__How to complete this task__:
Quote the records below in full, exactly as given, with the images taken out.

__Task data__:
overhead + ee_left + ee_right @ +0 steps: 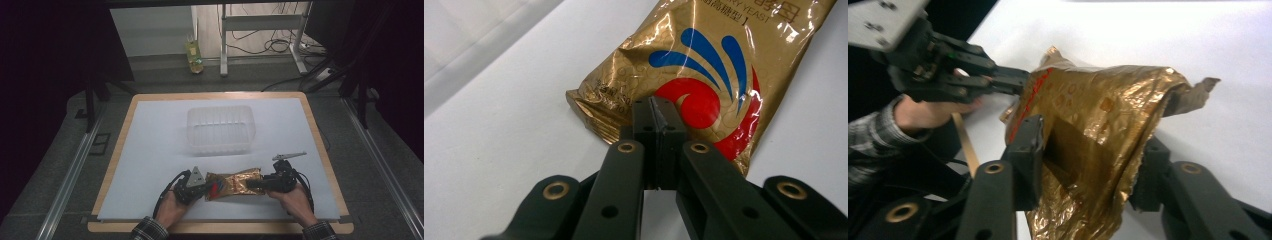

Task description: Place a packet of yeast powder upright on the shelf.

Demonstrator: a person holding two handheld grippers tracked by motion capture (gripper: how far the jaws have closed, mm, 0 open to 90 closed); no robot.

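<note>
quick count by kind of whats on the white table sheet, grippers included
Gold yeast packet: 1
Clear plastic tub: 1
Grippers: 2, left gripper and right gripper
Total: 4

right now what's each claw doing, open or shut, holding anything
Left claw: shut on the end of the crinkled gold foil packet.
Right claw: jaws on either side of the packet's other end; grip cannot be told.
</note>
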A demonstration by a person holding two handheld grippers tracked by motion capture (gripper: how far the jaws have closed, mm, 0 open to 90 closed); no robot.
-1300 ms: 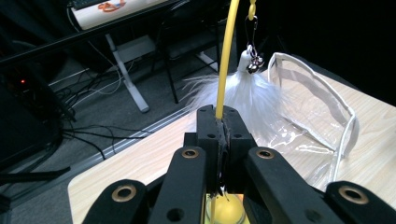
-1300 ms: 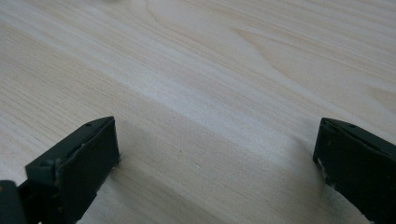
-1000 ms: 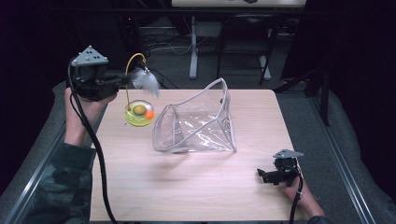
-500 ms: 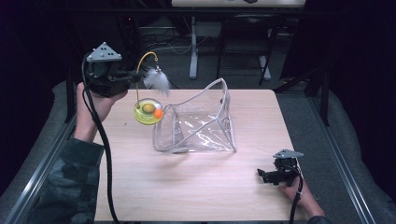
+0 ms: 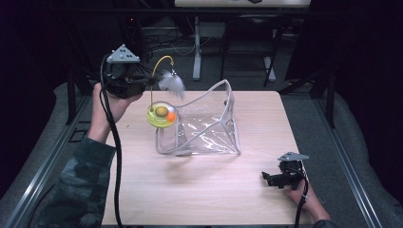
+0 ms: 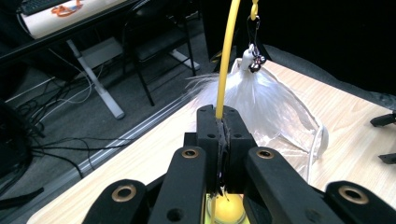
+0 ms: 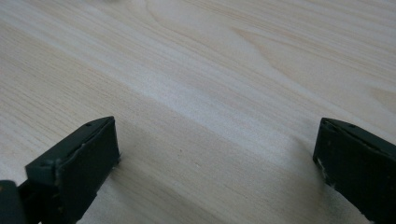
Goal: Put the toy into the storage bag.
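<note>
Hanging above the clear bag's (image 5: pixel 204 126) left rim: cat toy (image 5: pixel 161 114) — yellow disc, orange ball, seemingly feathered; left gripper (image 5: pixel 142 81) raised, clamping its wire; right gripper (image 5: pixel 267 178) resting agape on table (image 5: pixel 190 190).

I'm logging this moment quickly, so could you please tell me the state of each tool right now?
Left tool: closed on the yellow wire of the feather toy.
Right tool: open, holding nothing, low over the table.
</note>
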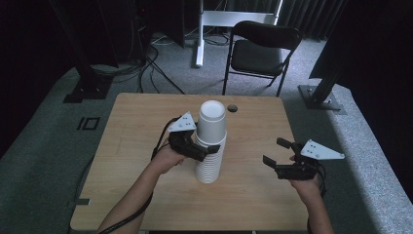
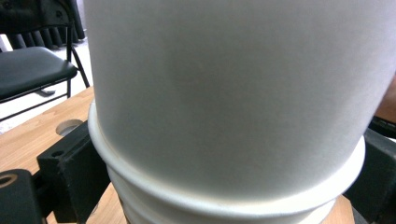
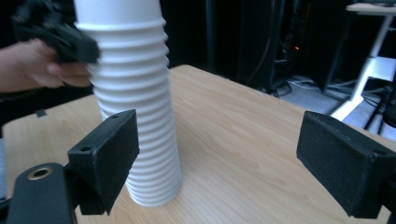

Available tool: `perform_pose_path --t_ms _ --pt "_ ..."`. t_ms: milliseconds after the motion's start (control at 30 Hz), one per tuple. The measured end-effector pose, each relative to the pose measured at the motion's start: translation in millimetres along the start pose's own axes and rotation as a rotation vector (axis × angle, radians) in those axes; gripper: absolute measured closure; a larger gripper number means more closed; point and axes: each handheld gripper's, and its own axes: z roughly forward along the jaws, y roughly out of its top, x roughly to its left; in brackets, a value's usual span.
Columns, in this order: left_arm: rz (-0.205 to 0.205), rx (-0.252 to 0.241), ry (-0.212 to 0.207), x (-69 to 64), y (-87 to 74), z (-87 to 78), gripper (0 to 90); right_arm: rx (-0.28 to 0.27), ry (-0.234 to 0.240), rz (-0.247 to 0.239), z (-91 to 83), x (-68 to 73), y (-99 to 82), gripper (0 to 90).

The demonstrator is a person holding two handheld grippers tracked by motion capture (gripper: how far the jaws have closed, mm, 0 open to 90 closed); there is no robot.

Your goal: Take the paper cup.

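Dim room, dark curtains behind, a black folding chair [image 1: 260,51] at the far side of the wooden table [image 1: 136,122]. Near the table's middle stands a tall stack of white paper cups [image 1: 210,161], upside down, rims ribbed one under another. Top cup [image 1: 212,122] sits higher and looser than the rest.

Left gripper [image 1: 207,150] closed in on the stack from the left, jaws set either side of the top cup's rim. The left gripper view has the cup wall [image 2: 233,93] pressed close between both black jaws, so it reads as clenched on that top cup.

Right gripper [image 1: 276,153] hangs well to the right of the stack, jaws spread wide, holding nothing; its own view looks across at the stack [image 3: 135,116] between parted jaws.

Judged step: peeling the top cup off. Next move likely calls for a straight upward lift, with the right gripper bracing the lower cups so the stack does not tip or rise with it.
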Motion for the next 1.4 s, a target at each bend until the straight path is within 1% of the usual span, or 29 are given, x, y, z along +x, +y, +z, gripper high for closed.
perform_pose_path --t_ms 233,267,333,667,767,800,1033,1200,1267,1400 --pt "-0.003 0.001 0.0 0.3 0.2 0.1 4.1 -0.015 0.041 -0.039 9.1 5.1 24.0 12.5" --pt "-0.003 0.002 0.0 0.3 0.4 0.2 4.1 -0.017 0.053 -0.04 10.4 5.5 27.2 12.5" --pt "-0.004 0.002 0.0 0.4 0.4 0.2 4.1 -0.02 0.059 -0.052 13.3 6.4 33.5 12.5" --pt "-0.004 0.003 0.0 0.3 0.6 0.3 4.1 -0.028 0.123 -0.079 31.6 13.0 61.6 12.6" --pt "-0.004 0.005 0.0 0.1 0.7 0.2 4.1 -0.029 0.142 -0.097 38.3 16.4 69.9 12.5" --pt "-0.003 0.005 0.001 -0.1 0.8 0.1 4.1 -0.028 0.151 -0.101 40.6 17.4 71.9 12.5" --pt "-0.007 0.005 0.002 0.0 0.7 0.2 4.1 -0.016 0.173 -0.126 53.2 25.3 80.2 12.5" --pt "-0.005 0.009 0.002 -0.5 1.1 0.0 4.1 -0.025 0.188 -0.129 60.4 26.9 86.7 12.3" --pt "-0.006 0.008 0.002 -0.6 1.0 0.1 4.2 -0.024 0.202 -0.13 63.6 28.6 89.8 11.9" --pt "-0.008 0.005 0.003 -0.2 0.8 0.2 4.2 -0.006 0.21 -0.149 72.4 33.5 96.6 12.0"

__Result__:
overhead + ee_left + ee_right @ +0 steps: 

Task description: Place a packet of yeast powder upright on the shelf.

Demonstrator: a person holding two handheld grippers tracked by motion capture (gripper: how far the jaws have closed, mm, 0 open to 90 closed); no robot.

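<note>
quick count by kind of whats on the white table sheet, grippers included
Gold yeast packet: 1
Clear plastic tub: 1
Grippers: 2, left gripper and right gripper
Total: 4

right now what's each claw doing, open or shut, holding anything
Left claw: shut on the end of the crinkled gold foil packet.
Right claw: jaws on either side of the packet's other end; grip cannot be told.
</note>
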A demonstration by a person holding two handheld grippers tracked by motion capture (gripper: how far the jaws have closed, mm, 0 open to 90 closed); no robot.
-1300 ms: 
-1300 ms: 
-1000 ms: 
-500 ms: 
+0 ms: 
+0 ms: 
+0 ms: 
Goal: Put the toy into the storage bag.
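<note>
Hanging above the clear bag's (image 5: pixel 204 126) left rim: cat toy (image 5: pixel 161 114) — yellow disc, orange ball, seemingly feathered; left gripper (image 5: pixel 142 81) raised, clamping its wire; right gripper (image 5: pixel 267 178) resting agape on table (image 5: pixel 190 190).

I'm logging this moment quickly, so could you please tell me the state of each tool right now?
Left tool: closed on the yellow wire of the feather toy.
Right tool: open, holding nothing, low over the table.
</note>
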
Available tool: `perform_pose_path --t_ms _ --pt "_ ..."`. t_ms: milliseconds after the motion's start (control at 30 Hz), one per tuple. The measured end-effector pose, each relative to the pose measured at the motion's start: translation in millimetres along the start pose's own axes and rotation as a rotation vector (axis × angle, radians) in those axes; gripper: absolute measured closure; a larger gripper number means more closed; point and axes: each handheld gripper's, and its own axes: z roughly forward along the jaws, y roughly out of its top, x roughly to its left; in brackets, a value's usual span.
Columns, in this order: left_arm: rz (-0.205 to 0.205), rx (-0.252 to 0.241), ry (-0.212 to 0.207), x (-69 to 64), y (-87 to 74), z (-87 to 78), gripper (0 to 90); right_arm: rx (-0.28 to 0.27), ry (-0.234 to 0.240), rz (-0.247 to 0.239), z (-91 to 83), x (-68 to 73), y (-99 to 82), gripper (0 to 90).

The demonstrator is a person holding two handheld grippers tracked by motion capture (gripper: how far the jaws have closed, mm, 0 open to 90 closed); there is no robot.

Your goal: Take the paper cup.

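Dim room, dark curtains behind, a black folding chair [image 1: 260,51] at the far side of the wooden table [image 1: 136,122]. Near the table's middle stands a tall stack of white paper cups [image 1: 210,161], upside down, rims ribbed one under another. Top cup [image 1: 212,122] sits higher and looser than the rest.

Left gripper [image 1: 207,150] closed in on the stack from the left, jaws set either side of the top cup's rim. The left gripper view has the cup wall [image 2: 233,93] pressed close between both black jaws, so it reads as clenched on that top cup.

Right gripper [image 1: 276,153] hangs well to the right of the stack, jaws spread wide, holding nothing; its own view looks across at the stack [image 3: 135,116] between parted jaws.

Judged step: peeling the top cup off. Next move likely calls for a straight upward lift, with the right gripper bracing the lower cups so the stack does not tip or rise with it.
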Motion for the next 1.4 s, a target at each bend until the straight path is within 1% of the usual span, or 29 are given, x, y, z along +x, +y, +z, gripper high for closed.
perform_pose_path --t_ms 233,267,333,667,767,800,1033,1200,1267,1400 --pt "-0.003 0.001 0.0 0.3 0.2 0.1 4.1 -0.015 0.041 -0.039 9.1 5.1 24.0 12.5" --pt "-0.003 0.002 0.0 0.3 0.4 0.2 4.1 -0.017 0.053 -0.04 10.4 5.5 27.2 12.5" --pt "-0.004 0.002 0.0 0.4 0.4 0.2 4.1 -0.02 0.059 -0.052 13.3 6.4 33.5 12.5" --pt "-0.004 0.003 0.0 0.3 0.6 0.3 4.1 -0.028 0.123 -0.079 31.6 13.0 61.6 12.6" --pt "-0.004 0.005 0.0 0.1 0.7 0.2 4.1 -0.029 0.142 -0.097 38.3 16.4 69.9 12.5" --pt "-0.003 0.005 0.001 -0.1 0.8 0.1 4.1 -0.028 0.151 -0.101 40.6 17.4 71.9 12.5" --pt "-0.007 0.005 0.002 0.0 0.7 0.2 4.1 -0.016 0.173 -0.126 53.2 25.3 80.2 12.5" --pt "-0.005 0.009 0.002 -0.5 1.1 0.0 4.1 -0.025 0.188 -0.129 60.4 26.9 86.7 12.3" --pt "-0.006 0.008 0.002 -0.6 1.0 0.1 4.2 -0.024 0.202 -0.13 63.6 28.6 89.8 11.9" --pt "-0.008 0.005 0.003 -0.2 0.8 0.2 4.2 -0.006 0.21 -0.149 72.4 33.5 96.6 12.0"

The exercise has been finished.